Completado el embarque, se cerraron las puertas, las azafatas explicaron las instrucciones de seguridad y el avión, un B737 con 180 pasajeros, fue remolcado hasta el lugar desde el cual, propulsado por sus propios motores, se dirigió a la pista de despegue en el aeropuerto de Tenerife Sur. Cuando apenas quedaban unos instantes para poner los motores a la máxima potencia e iniciar la carrera por la pista para emprender vuelo a Manchester, el piloto fue informado de que dos pasajeros, un padre y su hija pequeña, que no habían podido embarcar porque habían extraviado el pasaporte de la niña, estaban ahora listos. El comandante, pese a que sabía que la aerolínea había reservado un vuelo para el día siguiente para la pareja, decidió cancelar el despegue, volvió a la zona de embarque, solicitó que lo reconectaran con la pasarela, reabrió las puertas del avión y aceptó a los rezagados. Inmediatamente reanudó todo el procedimiento, ahora con una media hora de retraso respecto de la programación original.

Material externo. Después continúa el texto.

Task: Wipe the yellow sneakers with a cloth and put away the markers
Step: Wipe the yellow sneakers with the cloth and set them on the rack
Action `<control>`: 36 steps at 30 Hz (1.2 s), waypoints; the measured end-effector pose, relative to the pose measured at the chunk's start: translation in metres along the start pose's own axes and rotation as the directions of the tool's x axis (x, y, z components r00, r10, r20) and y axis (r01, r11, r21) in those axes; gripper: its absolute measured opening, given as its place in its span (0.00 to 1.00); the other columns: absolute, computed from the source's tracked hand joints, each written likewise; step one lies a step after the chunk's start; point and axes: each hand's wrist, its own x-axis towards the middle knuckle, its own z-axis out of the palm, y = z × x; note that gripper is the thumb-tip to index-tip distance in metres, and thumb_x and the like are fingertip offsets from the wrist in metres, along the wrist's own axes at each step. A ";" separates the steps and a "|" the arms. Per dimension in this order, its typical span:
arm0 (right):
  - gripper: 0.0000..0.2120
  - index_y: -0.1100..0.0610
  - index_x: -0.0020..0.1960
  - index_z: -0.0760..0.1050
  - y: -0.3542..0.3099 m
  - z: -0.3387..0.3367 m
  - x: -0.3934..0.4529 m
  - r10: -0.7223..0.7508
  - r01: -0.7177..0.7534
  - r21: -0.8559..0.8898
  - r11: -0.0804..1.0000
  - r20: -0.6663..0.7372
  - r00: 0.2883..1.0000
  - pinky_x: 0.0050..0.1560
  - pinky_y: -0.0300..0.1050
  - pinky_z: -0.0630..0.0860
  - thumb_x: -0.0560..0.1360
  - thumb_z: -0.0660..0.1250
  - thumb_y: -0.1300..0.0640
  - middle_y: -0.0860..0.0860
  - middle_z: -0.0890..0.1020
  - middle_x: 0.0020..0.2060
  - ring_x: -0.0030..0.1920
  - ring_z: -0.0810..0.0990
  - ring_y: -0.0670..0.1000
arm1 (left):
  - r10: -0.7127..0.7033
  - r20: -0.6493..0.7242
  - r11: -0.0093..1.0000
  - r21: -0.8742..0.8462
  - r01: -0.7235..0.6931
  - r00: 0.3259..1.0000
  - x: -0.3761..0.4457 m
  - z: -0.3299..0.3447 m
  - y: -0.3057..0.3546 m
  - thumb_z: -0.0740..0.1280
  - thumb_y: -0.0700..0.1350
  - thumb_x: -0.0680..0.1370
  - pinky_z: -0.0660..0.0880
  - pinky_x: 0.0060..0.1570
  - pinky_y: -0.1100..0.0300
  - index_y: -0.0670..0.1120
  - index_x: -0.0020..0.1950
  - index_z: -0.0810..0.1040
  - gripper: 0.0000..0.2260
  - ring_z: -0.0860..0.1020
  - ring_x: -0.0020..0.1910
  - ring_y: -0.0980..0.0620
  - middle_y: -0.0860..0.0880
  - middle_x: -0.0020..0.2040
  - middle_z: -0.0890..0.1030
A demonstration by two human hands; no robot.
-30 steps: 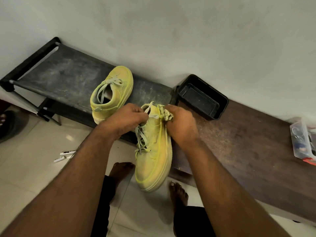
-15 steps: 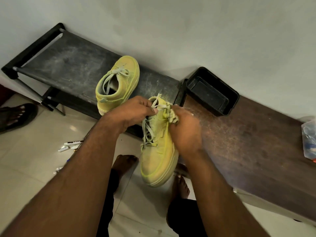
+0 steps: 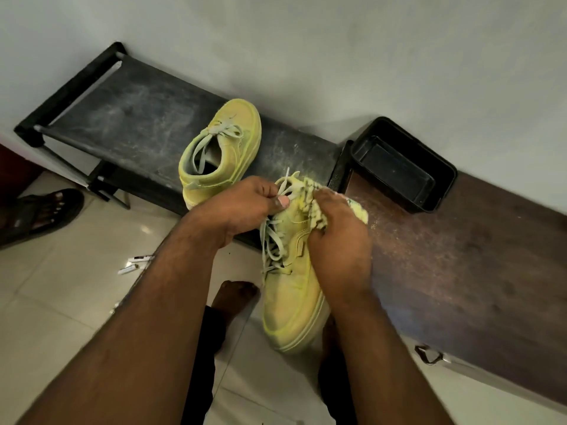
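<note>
Yellow sneaker (image 3: 291, 289) hangs off the brown bench (image 3: 460, 271) edge — left hand (image 3: 236, 207) grips its collar, right hand (image 3: 337, 240) clutches the cloth (image 3: 313, 200) (stained yellow) against it

The scene is dim and evenly lit, with a soft greenish-grey cast over the wall (image 3: 337, 41). Light seems to come from above and to the left: the glossy floor tiles (image 3: 61, 302) carry pale, diffuse reflections, one small bright spot beside the left forearm. Shadows are soft-edged; a faint one lies on the wall behind the black tray (image 3: 402, 167), and the area beneath the forearms is darkest. The wide-angle lens bows the wooden bench (image 3: 460, 256) and the dark shoe rack (image 3: 138, 118), stretching the forearms at the lower edge. Detail is slightly smeared throughout, and the markers (image 3: 135, 263) are too small to read.
</note>
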 end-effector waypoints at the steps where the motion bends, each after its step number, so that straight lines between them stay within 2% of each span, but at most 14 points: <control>1: 0.29 0.54 0.68 0.73 0.003 -0.001 0.009 0.000 -0.001 -0.012 1.000 -0.016 1.000 0.75 0.50 0.56 0.68 0.63 0.71 0.49 0.74 0.67 0.71 0.66 0.51 | 0.002 -0.004 1.000 -0.009 -0.002 1.000 0.000 -0.001 0.000 0.63 0.41 0.81 0.78 0.46 0.57 0.45 0.35 0.79 0.15 0.80 0.37 0.53 0.49 0.34 0.83; 3: 0.27 0.52 0.62 0.77 0.003 -0.003 0.011 -0.070 0.070 -0.032 0.997 -0.001 0.998 0.75 0.56 0.50 0.65 0.62 0.68 0.47 0.78 0.63 0.71 0.67 0.52 | -0.006 -0.024 1.000 -0.026 0.005 1.000 0.002 -0.003 -0.002 0.63 0.41 0.81 0.77 0.47 0.55 0.43 0.36 0.78 0.14 0.79 0.38 0.51 0.48 0.35 0.82; 5: 0.25 0.51 0.54 0.81 0.005 -0.005 -0.002 -0.242 0.242 -0.021 0.970 0.007 0.970 0.72 0.61 0.53 0.60 0.62 0.64 0.44 0.82 0.56 0.67 0.70 0.52 | -0.028 -0.052 0.999 -0.017 0.027 0.998 0.005 -0.004 -0.003 0.63 0.42 0.81 0.76 0.44 0.57 0.41 0.36 0.77 0.14 0.77 0.36 0.52 0.49 0.33 0.80; 7: 0.23 0.49 0.50 0.82 0.012 -0.006 -0.005 -0.358 0.358 -0.018 0.934 0.007 0.934 0.68 0.59 0.56 0.59 0.62 0.63 0.40 0.82 0.53 0.65 0.71 0.51 | -0.042 -0.065 0.999 -0.001 0.042 0.997 0.007 -0.004 -0.004 0.64 0.42 0.81 0.74 0.39 0.60 0.42 0.34 0.74 0.15 0.74 0.32 0.55 0.51 0.30 0.76; 10: 0.23 0.44 0.52 0.80 0.026 -0.010 0.013 -0.197 0.197 -0.002 0.980 -0.045 0.979 0.65 0.51 0.56 0.62 0.61 0.61 0.32 0.76 0.52 0.65 0.69 0.48 | -0.035 -0.051 0.999 -0.032 0.033 0.998 0.010 -0.002 -0.006 0.63 0.42 0.81 0.76 0.47 0.55 0.41 0.37 0.77 0.13 0.77 0.39 0.50 0.46 0.36 0.81; 12: 0.23 0.44 0.53 0.80 0.024 -0.009 0.017 -0.158 0.160 0.017 0.987 -0.069 0.985 0.64 0.53 0.59 0.61 0.61 0.61 0.33 0.77 0.52 0.63 0.69 0.47 | -0.032 -0.049 0.998 -0.059 0.029 0.998 0.010 -0.001 -0.007 0.63 0.42 0.81 0.77 0.48 0.54 0.42 0.37 0.79 0.14 0.79 0.39 0.51 0.47 0.36 0.82; 16: 0.23 0.51 0.51 0.82 0.014 0.002 0.007 -0.432 0.430 0.083 0.899 0.008 0.902 0.60 0.52 0.63 0.59 0.63 0.63 0.41 0.82 0.53 0.61 0.73 0.48 | -0.025 -0.070 0.999 -0.045 0.022 0.997 0.011 -0.005 -0.010 0.62 0.41 0.81 0.74 0.41 0.57 0.41 0.37 0.78 0.14 0.76 0.37 0.52 0.48 0.34 0.80; 20: 0.23 0.43 0.54 0.80 0.029 -0.004 0.022 -0.158 0.160 0.040 0.986 -0.062 0.985 0.58 0.46 0.60 0.64 0.63 0.62 0.36 0.79 0.54 0.60 0.70 0.46 | 0.005 -0.057 1.000 -0.022 -0.007 0.998 0.012 -0.003 -0.009 0.62 0.39 0.81 0.74 0.43 0.59 0.45 0.36 0.76 0.14 0.77 0.36 0.54 0.51 0.34 0.79; 21: 0.23 0.43 0.55 0.80 0.031 -0.006 0.024 -0.153 0.156 0.038 0.987 -0.062 0.986 0.60 0.47 0.62 0.64 0.63 0.62 0.37 0.80 0.55 0.60 0.71 0.46 | 0.010 -0.045 0.999 -0.038 -0.012 0.999 0.011 -0.002 -0.008 0.62 0.38 0.81 0.74 0.43 0.59 0.45 0.38 0.77 0.13 0.78 0.37 0.54 0.51 0.35 0.81; 25: 0.21 0.52 0.51 0.82 0.025 -0.004 0.022 -0.463 0.444 0.192 0.876 0.068 0.884 0.59 0.59 0.71 0.62 0.60 0.61 0.43 0.83 0.51 0.58 0.76 0.49 | 0.027 0.023 0.994 -0.111 -0.024 0.999 0.010 -0.004 -0.007 0.62 0.36 0.80 0.81 0.47 0.54 0.43 0.52 0.82 0.09 0.84 0.47 0.46 0.43 0.47 0.85; 27: 0.21 0.49 0.53 0.82 0.032 -0.002 0.030 -0.415 0.402 0.167 0.900 0.057 0.908 0.60 0.60 0.70 0.63 0.59 0.59 0.43 0.82 0.53 0.60 0.76 0.49 | 0.032 0.029 0.995 -0.097 -0.029 0.999 0.009 -0.006 -0.007 0.61 0.36 0.81 0.79 0.55 0.44 0.39 0.56 0.81 0.10 0.82 0.53 0.39 0.38 0.51 0.84; 30: 0.25 0.47 0.58 0.80 0.043 -0.004 0.039 -0.265 0.266 0.116 0.957 -0.030 0.964 0.62 0.60 0.71 0.64 0.61 0.63 0.44 0.81 0.57 0.63 0.76 0.51 | 0.031 0.049 0.997 -0.073 -0.027 0.998 0.009 -0.009 -0.009 0.61 0.35 0.80 0.75 0.57 0.36 0.36 0.56 0.80 0.09 0.79 0.55 0.32 0.31 0.53 0.81; 33: 0.21 0.56 0.51 0.83 0.033 -0.013 0.032 -0.399 0.392 0.273 0.879 -0.034 0.917 0.60 0.53 0.75 0.62 0.64 0.68 0.47 0.83 0.51 0.57 0.79 0.48 | 0.048 0.083 0.996 -0.078 -0.041 0.995 0.008 -0.008 -0.007 0.62 0.31 0.78 0.76 0.60 0.45 0.38 0.58 0.80 0.12 0.81 0.56 0.41 0.38 0.54 0.83; 36: 0.20 0.56 0.50 0.83 0.033 -0.012 0.030 -0.448 0.438 0.264 0.860 -0.023 0.894 0.60 0.53 0.74 0.62 0.65 0.67 0.48 0.84 0.50 0.57 0.79 0.48 | 0.063 0.089 0.993 -0.101 -0.054 0.994 0.008 -0.005 -0.006 0.62 0.31 0.78 0.77 0.60 0.48 0.40 0.59 0.81 0.13 0.81 0.57 0.44 0.41 0.54 0.84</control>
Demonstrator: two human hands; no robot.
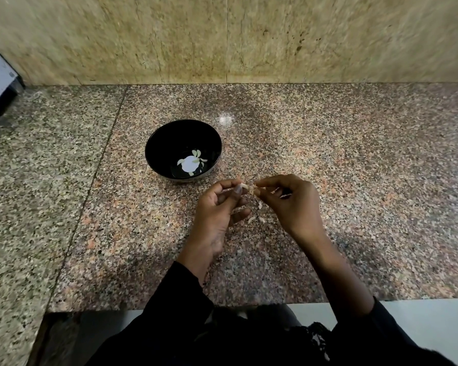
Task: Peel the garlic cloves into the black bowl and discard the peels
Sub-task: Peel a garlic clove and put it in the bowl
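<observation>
A black bowl point(183, 150) was seen left of the countertop's point(354, 154) middle, well in from its back edge, and several peeled cloves point(196, 157) were already held in it around a bright glare spot, so part of the task was judged done. Just nearer the front edge, a garlic clove point(244, 186) was pinched by the left hand point(220, 207), and a strip of peel point(255, 191) was being pulled from it by the pinching right hand point(288, 199). Below the hands, loose pale pieces point(255, 216), peels or cloves, were left on the stone, so peeling and discarding were judged unfinished.
</observation>
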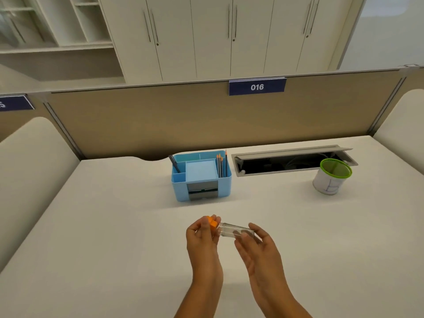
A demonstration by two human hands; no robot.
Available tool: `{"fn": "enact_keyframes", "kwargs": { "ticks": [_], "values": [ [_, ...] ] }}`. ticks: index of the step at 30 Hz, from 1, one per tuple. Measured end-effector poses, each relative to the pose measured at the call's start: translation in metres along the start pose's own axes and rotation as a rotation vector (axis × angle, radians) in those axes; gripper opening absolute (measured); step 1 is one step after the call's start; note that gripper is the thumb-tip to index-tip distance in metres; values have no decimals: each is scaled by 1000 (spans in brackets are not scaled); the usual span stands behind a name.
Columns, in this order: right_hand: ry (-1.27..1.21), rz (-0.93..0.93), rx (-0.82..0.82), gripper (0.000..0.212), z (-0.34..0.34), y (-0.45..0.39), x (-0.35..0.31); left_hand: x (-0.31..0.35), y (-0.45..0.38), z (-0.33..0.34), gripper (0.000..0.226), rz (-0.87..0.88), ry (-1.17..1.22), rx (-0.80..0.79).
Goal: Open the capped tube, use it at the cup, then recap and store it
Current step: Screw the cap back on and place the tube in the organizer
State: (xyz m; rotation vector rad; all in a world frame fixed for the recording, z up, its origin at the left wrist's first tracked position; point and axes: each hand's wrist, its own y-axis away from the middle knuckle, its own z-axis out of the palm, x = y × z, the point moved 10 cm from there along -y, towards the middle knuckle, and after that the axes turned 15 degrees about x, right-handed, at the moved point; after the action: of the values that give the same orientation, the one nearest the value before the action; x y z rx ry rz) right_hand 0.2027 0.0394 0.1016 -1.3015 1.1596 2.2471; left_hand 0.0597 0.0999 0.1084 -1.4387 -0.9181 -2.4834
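A clear tube lies nearly level above the desk, held between my two hands. My right hand grips its right end with thumb and fingers. My left hand pinches the orange cap at the tube's left end. I cannot tell whether the cap still sits on the tube's mouth or has come off it. The cup, white with a green rim and a mesh lining, stands upright at the far right of the desk, well away from both hands.
A light blue desk organizer with pencils, a pen and a notepad stands behind my hands. An open cable slot is set in the desk behind the cup. A tan partition with the sign 016 closes off the desk's back edge.
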Motion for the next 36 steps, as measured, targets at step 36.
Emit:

La noticia fue publicada en diversos medios y, para mi sorpresa, generó una oleada tremenda de simpatía: «un piloto auténticamente empático», «alguien que se preocupa de los demás», «una persona verdaderamente sensible», «un ejemplo del que todos debemos aprender». Algunos, pocos, muestran su contrariedad por los retrasos y perjuicios generados a cientos de viajeros de ese vuelo y siguientes, para a continuación recibir ellos mismos una oleada tremenda de críticas, de las habituales en las redes sociales. Observen: descalificados por defender el cumplimiento de unas normas generalmente aceptadas.
Yo conocía estas posturas colectivas de mi experiencia como profesor universitario. Tan buenos nos piden que seamos los profesores que al final ya nadie sabe cuándo empiezan las clases, porque cada uno entra cuando quiere, ni nadie suspende asignatura alguna porque no tiene sentido arruinar la vida de un joven estudiante sólo por el capricho de un profesor incapaz de situarse en la piel del otro.
Para mí, la reacción ante lo de Tenerife es típica del ‘buenismo' que domina nuestra sociedad del bienestar, no dispuesta a ver sufrimiento alguno. Si alguien tiene que sufrir, que yo no lo vea, que sea más tarde, en otro lugar, pero no cerca de mí.
Está claro que en la vida ocurren cosas que implican una molestia, un perjuicio, un sufrimiento. En este caso, la pérdida de un pasaporte; en otros, no haber cumplido con ciertas exigencias que nos hemos impuesto para poder convivir. ¿Quién ha de pagar el precio de estos incumplimientos? El menor impacto es que lo pague el autor, siempre y cuando los daños no sean desproporcionados o se arriesgue una vida.
El ‘buenismo' en el caso del avión de Tenerife nos lleva a ignorar que muchos pasajeros tal vez tenían que enlazar con otros vuelos o con trenes; que a algunos quizás los hayan ido a buscar al aeropuerto personas que tenían ocupaciones importantes; y que, en definitiva, el motivo del retraso no era vital, tenía fácil solución y hasta podría haberse convertido en una lección para el futuro. En todo caso, si todos vamos a ser buenos, habría que pedirle a los trenes y aviones con los que enlazan los viajeros que esperen también media hora. Y cuando lo hayan hecho, por qué no otra media hora, dado que la empatía no tiene que tener un límite rígido.
Alguna vez acepté empezar mis clases universitarias cinco minutos después de la hora, lo que condujo a que los alumnos también retrasaran cinco minutos su llegada, pidiéndome que permitiera diez minutos más de margen. A mí eso me condujo a volver a la rigidez inicial que, desde luego, todos terminaron por agradecer, pero especialmente ese alumno que venía cada día a Palma en autobús desde Cala Millor y que merecía todos mis respetos por no haber faltado nunca. Con este siempre quise aplicar el ‘buenismo' de empezar en punto, porque se lo ganaba.
Siendo preocupante este ‘buenismo' en incontables áreas de la sociedad, lo es aún más en una democracia porque conduce inevitablemente a la derrota electoral del político que defienda la asunción hoy y aquí de las responsabilidades colectivas ante los problemas. Este ‘buenismo' impacta porque premia al que escurre el bulto, al que pospone las soluciones. Vean, por ejemplo, cómo toda Europa prefiere hoy que el estado nos reduzca el recibo de la electricidad –que deberíamos pagar aquí y ahora– contrayendo una deuda pública de la que ya se harán cargo las generaciones futuras.
Al final, la democracia se debe a los ciudadanos y si estos quieren que el piloto retrase el vuelo, el cumplimiento de las normas deberá esperar.